We get our data from the GSO leaderboard.

The language models were enabled to behave as agents using OpenHands, a popular framework that allows models to perform software engineering tasks on the computer. It allows the model to do things such as execute code, create and modify files, browse the web and interact with the terminal.

The models received the following prompt:

I’ve uploaded a python code repository in the directory workspace_dir_name. Consider the
following test script showing an example usage of the repository:
<test_script>
[[ SPECIFICATION TEST]]
</test_script>
Can you help me implement the necessary changes to the repository so that the runtime of
the <test_script> is optimized?

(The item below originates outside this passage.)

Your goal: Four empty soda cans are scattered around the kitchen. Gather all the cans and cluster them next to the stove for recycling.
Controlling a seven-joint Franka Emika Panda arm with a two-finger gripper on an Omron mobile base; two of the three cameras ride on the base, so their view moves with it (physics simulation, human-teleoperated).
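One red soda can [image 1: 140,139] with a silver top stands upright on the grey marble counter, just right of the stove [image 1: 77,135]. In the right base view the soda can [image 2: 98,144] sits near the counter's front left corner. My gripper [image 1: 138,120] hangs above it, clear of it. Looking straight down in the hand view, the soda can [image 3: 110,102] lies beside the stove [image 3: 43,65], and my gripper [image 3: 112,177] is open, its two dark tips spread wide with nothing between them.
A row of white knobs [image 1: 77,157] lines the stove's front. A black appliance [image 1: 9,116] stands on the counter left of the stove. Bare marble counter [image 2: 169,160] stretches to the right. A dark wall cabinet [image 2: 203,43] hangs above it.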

Basic guidelines:
1. Your task is to make changes to non-test files in the /workspace directory to improve the
performance of the <test_script>.
2. Make changes while ensuring the repository is functionally equivalent to the original.
3. Do not overoptimize for just the specific inputs in <test_script>. Make general perfor-
mance improvements for the usage scenario shown.
4. You may need to rebuild the repo for your changes to take effect before testing. Some
rebuilds may take time to run, so be patient with running them.
Follow these steps to improve performance:
1. As a first step, explore the repository structure.
2. Create a script in the /workspace directory (e.g., /workspace/test_opt.py) to reproduce and
time the example, then execute it with python /workspace/<filename.py>.
3. Edit the source code of the repository to improve performance.
4. Rebuild and rerun your script to confirm that performance has improved.

Reasoning models were allowed to use test-time reasoning but models were otherwise evaluated equally. The amount of test-time compute allowed for each model is fixed manually and reported on the leaderboard. In one setting, Opt@1, the model is given only one try for each question. Opt@k is scored in the same way but the model is given k attempts for each question.

The evaluation code is available on Github.